Verifying that minibatch is actually randomly sampling

sure thing @ricardoV94 (sorry for the delay).

there’s a gist here: example_for_ricardo.ipynb · GitHub

however I’ll write out what I consider the strongest evidence here, for posterity:

import numpy as np
import seaborn
import pymc as pm
import matplotlib.pyplot as plt

#generate fake feature data - sparse, binary, high dimensional.
nfeats = 512
Xs = []
for i in range(100):
    token_occurence = np.random.uniform(0,0.02, nfeats)
    on_probability = np.random.uniform(0, 1, (10, nfeats))
    Xs.append(on_probability<token_occurence)
X = np.vstack(Xs)

#generate some fake outputs
coeffs = np.random.normal(0,1, nfeats)
intercept = np.random.uniform(-10, 10)

y = X.dot(coeffs)+intercept

#now we have X,y pairs.

##Let's sample with a batch size of 20. 
##it's small, but there are enough iterations that we should sample 
##all the available features pretty thoroughly by rotating the batch indices. 
##but, looking at the learned posterior, we can see that many
##of the features are resemble the prior - they haven't encountered
##any data at all. 
minibatch_x, minibatch_y = pm.Minibatch(X, y, batch_size=20,)

with pm.Model() as model:
    sigma = pm.HalfCauchy("sigma", beta=3)
    weights = pm.Normal("W", 0, sigma=sigma, shape=512)
    bias = pm.Normal("b", 0, 1)
    y_pred = (weights*minibatch_x).sum(1) + bias
    likelihood = pm.Normal("y", 
                        mu=y_pred, 
                        sigma=sigma, 
                        observed=minibatch_y, 
                        total_size=len(y)
                        )
    
    mean_field = pm.fit(200_000)
mean_field_samples = mean_field.sample(draws=5000)

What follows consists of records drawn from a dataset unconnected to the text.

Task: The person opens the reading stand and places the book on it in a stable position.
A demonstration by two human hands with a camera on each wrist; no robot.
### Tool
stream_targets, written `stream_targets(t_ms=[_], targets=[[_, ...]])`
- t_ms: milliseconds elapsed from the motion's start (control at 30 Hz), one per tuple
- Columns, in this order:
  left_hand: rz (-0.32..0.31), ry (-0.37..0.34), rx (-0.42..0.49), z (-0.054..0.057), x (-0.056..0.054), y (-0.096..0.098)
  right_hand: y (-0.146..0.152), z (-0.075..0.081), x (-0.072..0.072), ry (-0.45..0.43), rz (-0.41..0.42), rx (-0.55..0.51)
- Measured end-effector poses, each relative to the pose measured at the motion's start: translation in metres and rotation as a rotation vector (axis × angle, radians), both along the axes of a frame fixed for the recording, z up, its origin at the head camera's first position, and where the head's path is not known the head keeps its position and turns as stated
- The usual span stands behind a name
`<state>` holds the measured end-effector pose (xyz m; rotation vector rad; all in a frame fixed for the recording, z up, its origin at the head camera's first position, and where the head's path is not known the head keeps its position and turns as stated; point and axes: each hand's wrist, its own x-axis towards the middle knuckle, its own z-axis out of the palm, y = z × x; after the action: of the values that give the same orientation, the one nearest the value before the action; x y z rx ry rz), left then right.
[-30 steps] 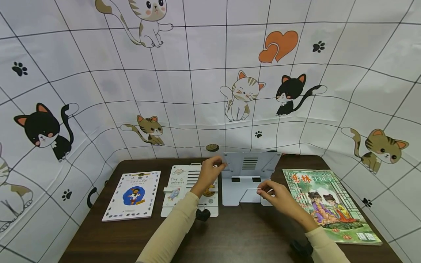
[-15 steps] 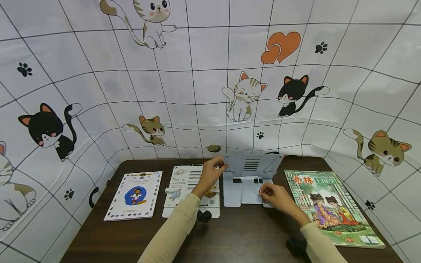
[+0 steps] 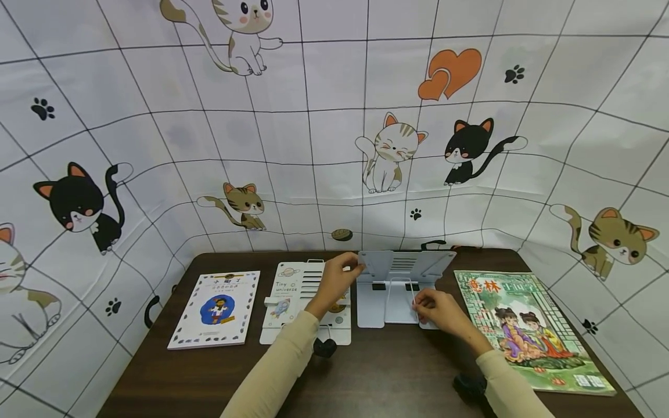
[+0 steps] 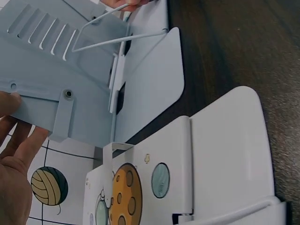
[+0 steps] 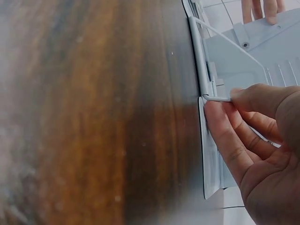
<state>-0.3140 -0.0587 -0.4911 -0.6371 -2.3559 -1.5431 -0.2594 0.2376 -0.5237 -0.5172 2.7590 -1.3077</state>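
A pale grey metal book stand lies unfolded at the desk's back middle, its slotted back panel raised at a slant above the flat base. My left hand grips the panel's upper left corner; in the left wrist view the thumb lies on the near face and the fingers pass behind. With thumb and fingertips, my right hand pinches the side of a thin wire support near its lower end. That wire frame stands up from the base, in front of the panel.
Left of the stand lies a white "Tiny universe" book stand with planet prints. A white book lies farther left on the dark desk, a green magazine at the right. A cat-print cloth hangs behind.
My right hand has swung the wire support up from a low position. The back panel, still in my left hand, has tilted and now looks shorter in the head view.
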Motion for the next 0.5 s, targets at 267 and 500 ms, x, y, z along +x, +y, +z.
stream_targets(t_ms=[267, 500], targets=[[-0.025, 0.026, 0.005, -0.0033, 0.0051, -0.0020, -0.0015, 0.0007, -0.0021, -0.018, 0.002, -0.029], [-0.019, 0.045, -0.003, -0.0079, 0.0103, -0.0026, -0.0036, 0.0009, -0.0005, -0.033, -0.020, -0.029]])
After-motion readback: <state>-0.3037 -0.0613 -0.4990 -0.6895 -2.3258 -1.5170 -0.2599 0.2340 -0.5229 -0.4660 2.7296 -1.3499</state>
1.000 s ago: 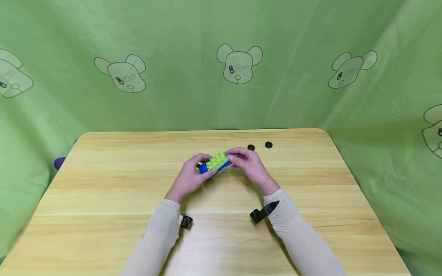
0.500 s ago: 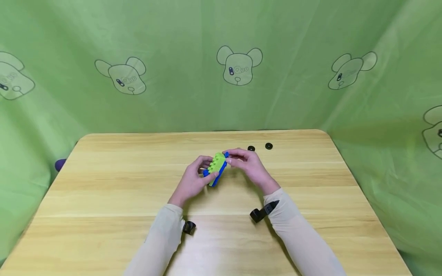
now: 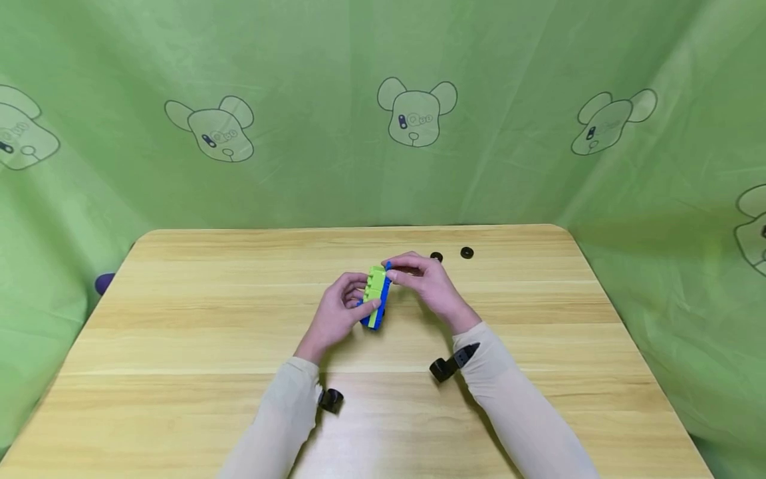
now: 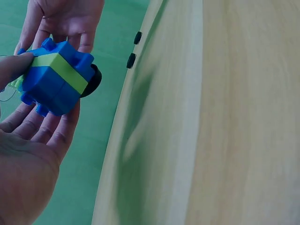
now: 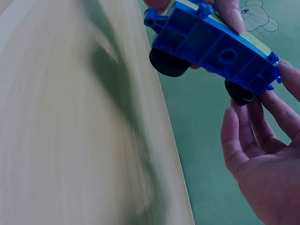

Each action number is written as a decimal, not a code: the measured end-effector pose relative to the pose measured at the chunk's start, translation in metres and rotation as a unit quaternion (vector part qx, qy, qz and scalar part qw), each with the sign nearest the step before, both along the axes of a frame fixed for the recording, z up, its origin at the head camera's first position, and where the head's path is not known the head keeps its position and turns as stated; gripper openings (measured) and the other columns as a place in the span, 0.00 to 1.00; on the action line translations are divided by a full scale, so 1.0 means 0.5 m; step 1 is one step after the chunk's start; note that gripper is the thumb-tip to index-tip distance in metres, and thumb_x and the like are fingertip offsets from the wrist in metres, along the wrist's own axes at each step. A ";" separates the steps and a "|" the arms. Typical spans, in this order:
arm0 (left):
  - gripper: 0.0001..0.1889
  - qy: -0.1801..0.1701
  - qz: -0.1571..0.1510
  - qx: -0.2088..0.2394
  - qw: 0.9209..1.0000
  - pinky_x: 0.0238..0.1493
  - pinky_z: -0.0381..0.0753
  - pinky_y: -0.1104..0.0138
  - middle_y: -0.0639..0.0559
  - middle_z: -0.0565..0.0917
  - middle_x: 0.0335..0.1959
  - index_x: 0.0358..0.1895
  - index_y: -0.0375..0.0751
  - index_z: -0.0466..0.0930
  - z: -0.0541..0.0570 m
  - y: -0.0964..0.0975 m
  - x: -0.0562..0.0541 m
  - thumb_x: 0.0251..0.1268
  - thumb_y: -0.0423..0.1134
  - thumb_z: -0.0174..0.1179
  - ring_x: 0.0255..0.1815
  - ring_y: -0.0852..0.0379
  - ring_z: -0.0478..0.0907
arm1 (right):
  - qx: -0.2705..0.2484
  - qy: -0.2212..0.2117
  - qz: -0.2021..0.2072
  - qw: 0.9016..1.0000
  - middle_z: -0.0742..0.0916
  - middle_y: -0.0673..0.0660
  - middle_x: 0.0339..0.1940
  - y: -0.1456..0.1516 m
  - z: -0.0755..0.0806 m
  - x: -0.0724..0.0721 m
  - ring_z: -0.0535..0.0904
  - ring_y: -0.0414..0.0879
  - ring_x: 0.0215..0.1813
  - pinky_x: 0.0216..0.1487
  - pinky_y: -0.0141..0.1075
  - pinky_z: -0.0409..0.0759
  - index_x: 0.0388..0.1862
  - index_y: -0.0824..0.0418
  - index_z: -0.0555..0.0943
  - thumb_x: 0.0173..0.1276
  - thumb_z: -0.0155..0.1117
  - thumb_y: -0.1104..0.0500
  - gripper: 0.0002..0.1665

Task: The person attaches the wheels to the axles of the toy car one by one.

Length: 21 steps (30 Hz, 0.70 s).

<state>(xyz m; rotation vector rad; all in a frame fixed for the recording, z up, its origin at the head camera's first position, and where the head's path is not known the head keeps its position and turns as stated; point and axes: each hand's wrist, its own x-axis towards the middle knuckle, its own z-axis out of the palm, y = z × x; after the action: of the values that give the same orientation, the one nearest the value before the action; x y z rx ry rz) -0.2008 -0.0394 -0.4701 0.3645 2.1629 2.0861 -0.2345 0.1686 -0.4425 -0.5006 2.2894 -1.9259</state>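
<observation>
A person's two bare hands held a small toy vehicle (image 3: 376, 285) of lime-green and blue building blocks above a pale wooden table (image 3: 197, 332), roughly midway across it. The left hand (image 3: 336, 314) grasped the toy vehicle around its body, thumb along the near side and fingers behind. The right hand (image 3: 432, 285) pinched a blue part at the toy's far end between thumb and forefinger. The toy was tilted, its long side running away from the person.

From the right wrist, the blue base (image 5: 204, 49) showed its ribbed underside, with two black wheels (image 5: 168, 63) attached along one side. Two loose black wheels (image 3: 467, 253) lay near the table's far edge, just beyond the right hand; they were apart from each other.

The person wore cream sleeves (image 3: 278, 409), with a black wrist mount (image 3: 443, 370) at each forearm. Behind the table hung a green curtain (image 3: 299, 179) printed with outlined, round-eared animal heads (image 3: 414, 120). A purple object (image 3: 104, 283) showed past the table's left edge.
</observation>
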 end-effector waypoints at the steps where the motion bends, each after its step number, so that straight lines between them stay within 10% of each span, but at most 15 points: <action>1: 0.26 -0.002 -0.002 0.006 1.000 0.56 0.77 0.55 0.39 0.79 0.49 0.60 0.30 0.71 -0.001 0.001 0.000 0.59 0.30 0.69 0.49 0.46 0.76 | -0.003 -0.002 0.003 1.000 0.84 0.60 0.51 -0.001 -0.001 -0.001 0.79 0.51 0.53 0.56 0.41 0.78 0.53 0.67 0.83 0.68 0.67 0.62 0.17; 14: 0.26 -0.025 0.012 0.020 0.999 0.59 0.76 0.59 0.37 0.79 0.50 0.58 0.26 0.68 0.003 -0.004 0.000 0.57 0.25 0.68 0.52 0.42 0.76 | -0.018 -0.029 0.018 0.999 0.83 0.66 0.53 -0.009 -0.004 -0.016 0.80 0.55 0.52 0.56 0.43 0.79 0.55 0.72 0.79 0.69 0.66 0.64 0.18; 21: 0.27 -0.038 0.034 0.025 0.998 0.55 0.77 0.62 0.40 0.77 0.52 0.59 0.30 0.69 -0.006 -0.010 -0.007 0.56 0.26 0.69 0.51 0.47 0.75 | 0.134 0.043 -0.044 0.989 0.83 0.61 0.51 0.057 -0.003 -0.035 0.78 0.53 0.53 0.58 0.46 0.76 0.55 0.66 0.80 0.70 0.65 0.59 0.18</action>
<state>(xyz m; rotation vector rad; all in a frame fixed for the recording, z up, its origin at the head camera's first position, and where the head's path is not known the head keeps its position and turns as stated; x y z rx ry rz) -0.2042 -0.0446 -0.4732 0.2154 2.1119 2.1572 -0.2522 0.1969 -0.4440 -0.4650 2.6137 -1.6207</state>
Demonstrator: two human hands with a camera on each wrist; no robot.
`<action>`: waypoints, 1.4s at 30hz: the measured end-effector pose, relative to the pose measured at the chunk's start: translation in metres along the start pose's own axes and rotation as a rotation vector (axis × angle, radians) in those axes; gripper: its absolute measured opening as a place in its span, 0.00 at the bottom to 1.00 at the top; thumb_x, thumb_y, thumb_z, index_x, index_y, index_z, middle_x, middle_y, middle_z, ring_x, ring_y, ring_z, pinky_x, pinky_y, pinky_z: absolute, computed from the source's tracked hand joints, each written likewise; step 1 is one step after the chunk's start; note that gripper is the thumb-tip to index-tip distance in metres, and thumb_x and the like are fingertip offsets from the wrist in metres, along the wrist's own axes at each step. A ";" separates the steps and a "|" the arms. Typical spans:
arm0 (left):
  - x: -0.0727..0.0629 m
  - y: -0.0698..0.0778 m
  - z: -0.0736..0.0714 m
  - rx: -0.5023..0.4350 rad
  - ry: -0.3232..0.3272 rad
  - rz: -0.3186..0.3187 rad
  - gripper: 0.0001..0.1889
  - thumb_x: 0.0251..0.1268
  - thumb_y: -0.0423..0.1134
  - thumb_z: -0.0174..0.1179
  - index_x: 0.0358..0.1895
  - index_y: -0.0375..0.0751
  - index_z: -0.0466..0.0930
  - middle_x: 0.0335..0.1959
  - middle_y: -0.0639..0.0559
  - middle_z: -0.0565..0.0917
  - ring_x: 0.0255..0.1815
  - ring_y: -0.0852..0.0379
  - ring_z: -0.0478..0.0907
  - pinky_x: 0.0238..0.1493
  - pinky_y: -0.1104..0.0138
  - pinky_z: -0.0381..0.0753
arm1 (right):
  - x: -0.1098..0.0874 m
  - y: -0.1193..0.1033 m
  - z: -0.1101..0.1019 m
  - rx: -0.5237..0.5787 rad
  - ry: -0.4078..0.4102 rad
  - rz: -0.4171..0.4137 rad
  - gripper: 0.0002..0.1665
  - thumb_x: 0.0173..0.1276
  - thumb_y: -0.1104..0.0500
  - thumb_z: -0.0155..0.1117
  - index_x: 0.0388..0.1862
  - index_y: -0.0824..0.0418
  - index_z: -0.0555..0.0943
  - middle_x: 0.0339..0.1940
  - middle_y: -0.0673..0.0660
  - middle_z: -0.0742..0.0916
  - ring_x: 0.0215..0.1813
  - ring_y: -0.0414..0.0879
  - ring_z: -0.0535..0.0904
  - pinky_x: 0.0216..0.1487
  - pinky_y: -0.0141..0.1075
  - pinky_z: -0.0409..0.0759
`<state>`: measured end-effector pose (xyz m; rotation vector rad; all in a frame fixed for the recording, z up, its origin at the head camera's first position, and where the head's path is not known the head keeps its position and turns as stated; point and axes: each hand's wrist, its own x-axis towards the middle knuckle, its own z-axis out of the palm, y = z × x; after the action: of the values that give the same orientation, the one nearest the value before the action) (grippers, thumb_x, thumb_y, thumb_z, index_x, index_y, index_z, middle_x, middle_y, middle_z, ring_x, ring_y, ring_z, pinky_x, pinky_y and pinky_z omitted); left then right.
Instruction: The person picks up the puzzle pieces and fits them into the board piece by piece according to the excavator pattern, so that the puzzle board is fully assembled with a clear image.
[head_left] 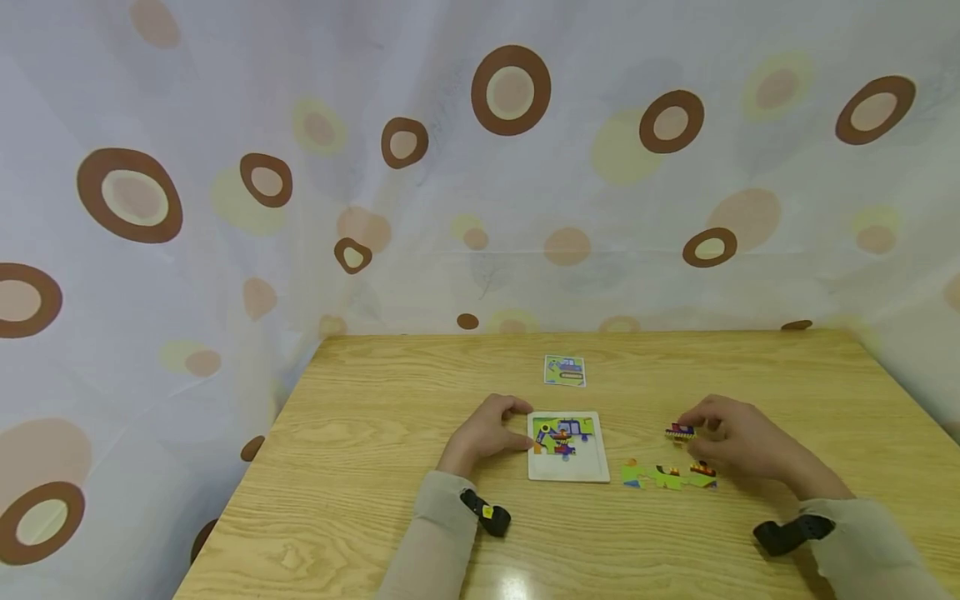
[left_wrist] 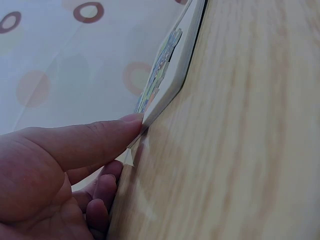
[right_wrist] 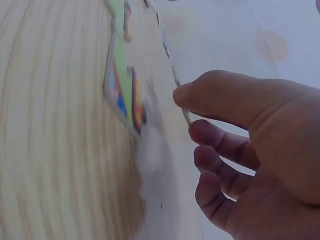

plt.figure(figsize=(10, 5))
seaborn.boxplot(
    np.concatenate(mean_field_samples['posterior']['W'])[:, :30]
)
plt.xlabel('Categorical variable index')
plt.ylabel('Posterior distribution of learned weights')

#plot actual cooefficients:
plt.plot(coeffs[:30], '-o', label='Actual coefficients')
plt.legend()

##now bump up the batch size to 200. our previous problem has disappeared. 
##in this case, the model is seeing more of the features simply because it has a larger
##batch size. Thus mini-batching was not successfully rotating the sample indices. 
minibatch_x, minibatch_y = pm.Minibatch(X, y, batch_size=200,)

with pm.Model() as model:
    sigma = pm.HalfCauchy("sigma", beta=3)
    weights = pm.Normal("W", 0, sigma=sigma, shape=512)
    bias = pm.Normal("b", 0, 1)
    y_pred = (weights*minibatch_x).sum(1) + bias
    likelihood = pm.Normal("y", 
                        mu=y_pred, 
                        sigma=sigma, 
                        observed=minibatch_y, 
                        total_size=len(y)
                        )
    
    mean_field = pm.fit(20_000)
mean_field_samples = mean_field.sample(draws=5000)


plt.figure(figsize=(10, 5))
seaborn.boxplot(
    np.concatenate(mean_field_samples['posterior']['W'])[:, :30]
)
plt.xlabel('Categorical variable index')
plt.ylabel('Posterior distribution of learned weights')

#plot actual cooefficients:
plt.plot(coeffs[:30], '-o', label='Actual coefficients')
plt.legend()

outputs are:

finally: something I should have noticed earlier. Every time I call pm.fit I get a warning:

/Users/ljmartin/miniforge3/envs/compchem/lib/python3.11/site-packages/pymc/pytensorf.py:845:
UserWarning: RNG Variable RandomGeneratorSharedVariable(<Generator(PCG64) at 0x31A16D9A0>) has multiple clients. 
This is likely an inconsistent random graph.
  warnings.warn(

any help interpreting that would be fantastic.

thank you!